One Day the Soldiers Came - Charles London [84]
As long as war continues, armies will need young people as fodder for the cannons. Those who choose to exploit children in this way must be punished. The companies that trade with these armies must be punished. The cost in punishment for using child soldiers or supporting those who do must become so astronomical that it is no longer worth it. More important, children must be given other choices by the adult world. As they all said, they would like to go to school instead of fighting.
School. Over and over again they said it. I want to go to school. I want to study. From orphans the world over one hears the phrase: education is my mother and father. School is the great creator of childhood, the defining space in which the pupil’s relationship to the world is clear: he is a student; he is a child. In choosing school, in longing to be part of that space, that world, these former soldiers were choosing to change their relationship to society. Regular schooling for adolescents is still elusive in the eastern Congo. Young people are needed to contribute to the family economy or must fend for themselves for survival. They are in competition with the adults for what little money there is. This is a region where one in four children die before the age of five.

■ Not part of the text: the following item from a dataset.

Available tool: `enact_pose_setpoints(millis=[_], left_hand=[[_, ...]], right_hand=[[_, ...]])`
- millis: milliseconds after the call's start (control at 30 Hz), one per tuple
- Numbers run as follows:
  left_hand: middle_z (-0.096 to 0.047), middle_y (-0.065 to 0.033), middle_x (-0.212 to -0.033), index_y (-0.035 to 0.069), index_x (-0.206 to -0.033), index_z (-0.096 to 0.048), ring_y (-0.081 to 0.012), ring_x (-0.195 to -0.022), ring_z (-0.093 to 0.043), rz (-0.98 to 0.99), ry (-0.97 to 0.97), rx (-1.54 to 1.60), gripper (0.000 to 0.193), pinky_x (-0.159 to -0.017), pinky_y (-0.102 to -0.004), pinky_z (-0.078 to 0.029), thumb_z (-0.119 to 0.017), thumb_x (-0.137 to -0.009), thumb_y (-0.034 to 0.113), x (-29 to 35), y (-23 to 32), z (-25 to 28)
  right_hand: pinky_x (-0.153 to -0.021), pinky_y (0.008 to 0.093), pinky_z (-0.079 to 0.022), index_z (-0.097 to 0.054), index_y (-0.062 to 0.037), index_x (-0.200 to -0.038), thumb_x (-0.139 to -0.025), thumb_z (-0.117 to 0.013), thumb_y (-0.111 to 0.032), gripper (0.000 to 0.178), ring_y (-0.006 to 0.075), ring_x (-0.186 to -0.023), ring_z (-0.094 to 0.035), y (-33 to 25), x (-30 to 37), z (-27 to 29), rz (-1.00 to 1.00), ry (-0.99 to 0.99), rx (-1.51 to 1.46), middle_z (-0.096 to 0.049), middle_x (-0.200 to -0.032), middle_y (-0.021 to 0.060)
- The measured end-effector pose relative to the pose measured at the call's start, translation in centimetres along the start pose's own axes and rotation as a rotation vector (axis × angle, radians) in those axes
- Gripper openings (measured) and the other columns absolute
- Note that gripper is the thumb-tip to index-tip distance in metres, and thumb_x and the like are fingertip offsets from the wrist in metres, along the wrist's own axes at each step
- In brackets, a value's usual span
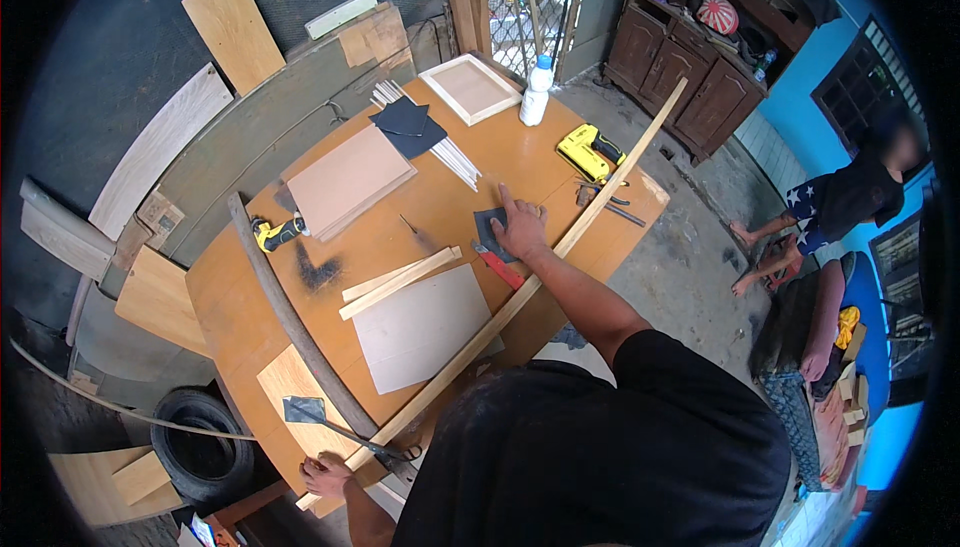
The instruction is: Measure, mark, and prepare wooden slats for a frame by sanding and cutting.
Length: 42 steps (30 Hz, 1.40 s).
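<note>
My right hand (520,231) reaches across the orange round table (240,297) and presses flat on a dark sheet of sandpaper (488,222), beside a red-handled tool (500,267). A long thin wooden strip (470,347) runs diagonally from the table's near edge to the far right. My left hand (327,474) rests on the near end of that strip at the table's edge, next to a trowel (305,411). Whether its fingers close around the strip is not visible.
On the table lie a pale board (420,327), wooden slats (400,280), a stacked board (345,179), dark sandpaper sheets (408,123), a framed panel (470,87), a white bottle (537,92), a yellow power tool (588,152). A tyre (200,437) lies lower left. Two people are at the right.
</note>
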State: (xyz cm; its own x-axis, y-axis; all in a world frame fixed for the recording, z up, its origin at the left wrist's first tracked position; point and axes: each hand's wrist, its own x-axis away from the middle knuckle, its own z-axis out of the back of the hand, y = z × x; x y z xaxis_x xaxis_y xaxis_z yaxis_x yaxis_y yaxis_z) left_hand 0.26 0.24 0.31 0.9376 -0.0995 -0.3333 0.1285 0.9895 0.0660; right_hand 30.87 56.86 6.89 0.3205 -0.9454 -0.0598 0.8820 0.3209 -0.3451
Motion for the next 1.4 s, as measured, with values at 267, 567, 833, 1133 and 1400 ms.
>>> enact_pose_setpoints(millis=[267,567,833,1133,1400], left_hand=[[-0.057,-0.0098,-0.131,0.011,-0.113,-0.066,-0.0335,-0.115,-0.052,0.003,0.037,-0.004,0.043,-0.1,-0.0481,-0.038,-0.051,-0.087,0.042,-0.1,-0.1,-0.4],[-0.058,-0.0095,-0.13,0.012,-0.113,-0.067,-0.0327,-0.115,-0.053,0.02,0.005,-0.021,0.043,-0.1,-0.048,-0.038,-0.05,-0.088,0.043,-0.1,-0.4,-0.5],[-0.057,-0.0096,-0.131,0.013,-0.113,-0.067,-0.0328,-0.117,-0.052,0.031,-0.038,-0.02,0.042,-0.101,-0.048,-0.037,-0.05,-0.089,0.042,-0.2,-0.2,-0.2],[-0.057,-0.0097,-0.131,0.012,-0.112,-0.066,-0.0331,-0.116,-0.052,0.03,-0.002,-0.016,0.04,-0.1,-0.0483,-0.038,-0.051,-0.088,0.04,-0.1,0.0,-0.1],[-0.057,-0.0099,-0.131,0.012,-0.112,-0.066,-0.0336,-0.112,-0.054,0.014,0.004,-0.023,0.042,-0.098,-0.0488,-0.039,-0.05,-0.088,0.042,-0.1,-0.3,-0.4]], right_hand=[[-0.108,0.0615,-0.022,-0.021,-0.0223,-0.156,-0.086,-0.062,-0.037,0.082,0.0342,-0.124,-0.049,1.4,1.3,-0.4,-0.013,-0.002,-0.013,-0.056,-0.129,0.0163],[-0.111,0.0623,-0.021,-0.024,-0.0222,-0.155,-0.085,-0.063,-0.036,0.081,0.0315,-0.127,-0.046,5.0,3.5,-2.7,-0.016,-0.026,0.082,-0.052,-0.131,0.0131],[-0.108,0.0553,-0.027,-0.026,-0.0208,-0.154,-0.085,-0.063,-0.036,0.079,0.031,-0.122,-0.047,4.5,4.1,-1.8,0.024,-0.01,0.101,-0.054,-0.127,0.0121],[-0.107,0.054,-0.028,-0.027,-0.0201,-0.154,-0.085,-0.062,-0.034,0.079,0.0316,-0.12,-0.049,4.5,4.2,-1.7,0.041,0.026,0.115,-0.055,-0.126,0.0122],[-0.107,0.0537,-0.028,-0.028,-0.0196,-0.153,-0.084,-0.063,-0.034,0.079,0.0324,-0.12,-0.048,4.5,4.3,-1.6,0.034,0.016,0.107,-0.055,-0.126,0.0124]])
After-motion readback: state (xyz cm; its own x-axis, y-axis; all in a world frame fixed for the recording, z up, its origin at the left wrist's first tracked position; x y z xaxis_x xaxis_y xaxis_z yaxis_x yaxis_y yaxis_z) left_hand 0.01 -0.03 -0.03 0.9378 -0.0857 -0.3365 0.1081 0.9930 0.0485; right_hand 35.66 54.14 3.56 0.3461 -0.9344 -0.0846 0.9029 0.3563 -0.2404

I am reminded of the medieval concept of childhood—don’t get too attached to the young, because they probably will not survive. If they do, then they work when they are able.

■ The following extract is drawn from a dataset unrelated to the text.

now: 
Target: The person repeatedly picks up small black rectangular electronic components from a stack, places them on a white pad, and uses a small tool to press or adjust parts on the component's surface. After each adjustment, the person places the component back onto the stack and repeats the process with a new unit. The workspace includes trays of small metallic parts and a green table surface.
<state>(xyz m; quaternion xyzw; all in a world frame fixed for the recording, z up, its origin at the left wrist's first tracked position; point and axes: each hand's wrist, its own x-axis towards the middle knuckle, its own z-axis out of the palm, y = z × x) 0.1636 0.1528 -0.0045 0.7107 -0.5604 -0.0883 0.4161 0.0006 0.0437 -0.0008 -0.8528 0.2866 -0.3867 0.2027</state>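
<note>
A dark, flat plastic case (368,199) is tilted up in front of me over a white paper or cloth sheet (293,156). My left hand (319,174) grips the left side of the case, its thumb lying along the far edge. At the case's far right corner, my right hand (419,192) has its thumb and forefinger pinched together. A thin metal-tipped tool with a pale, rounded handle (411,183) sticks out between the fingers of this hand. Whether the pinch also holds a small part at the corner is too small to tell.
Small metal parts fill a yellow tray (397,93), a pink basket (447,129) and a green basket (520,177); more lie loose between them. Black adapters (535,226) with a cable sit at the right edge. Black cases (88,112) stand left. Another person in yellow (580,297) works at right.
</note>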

School, however, provides another option. In the West, children stare past the windows of their schools, longing to get out. In much of the rest of the world, children stare into the windows of the schools, longing to get in. The alternative to schooling is the harsh world of adulthood, the fierce game of survival. School not only creates opportunity for these young people; it creates their childhoods.

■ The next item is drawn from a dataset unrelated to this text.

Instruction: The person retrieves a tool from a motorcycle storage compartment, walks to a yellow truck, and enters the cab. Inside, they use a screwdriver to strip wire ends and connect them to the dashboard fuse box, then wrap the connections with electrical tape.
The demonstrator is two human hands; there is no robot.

The former child soldiers I met had thought as adults and fought as adults, ruled over adults by force, and now they wanted to put away adult things and become children once more. Perhaps the new government in the Congo can foster peace and stability, can deliver on the promises of politicians for more schools, schools for everyone, can give these little grown-ups the chance to turn into children.
Without the chance to go to school and become children again, without hope, without opportunities, Paul, Musa, Xavier, Sakundi, and myriad other child soldiers all over the globe, despite wanting very different things for their lives and coming from very different backgrounds, are all left with the same option: to pick up a gun and to fight.
SIX
“Surviving the Peace”
Coming of Age in Post-War Kosovo and Bosnia
How do you know a Serb from an Albanian?” I asked, kicking the ball gently to Katja, who sailed it back to me, right through my legs.
We had finished our history lesson, our story of the Battle of Kosovo, and I wanted to learn more about how these kids, five years after the war in Kosovo, three months after the riots, thought about ethnicity. Slobodan Milošević was on trial in the Hague; a referendum would soon be considered on whether Kosovo would achieve independence from Serbia. These were Serb children with whom I played; children who were frightened of being cut off from Serbia, children who were penned in to ethnic enclaves for their own protection from the dominant ethnic group, the Albanians. I wanted to know what they thought of all this ethnicity. How do you know who’s who?
“They have a different language,” Katja said when I returned with the ball, having chased it almost to the main road out of Lapjo Selo again.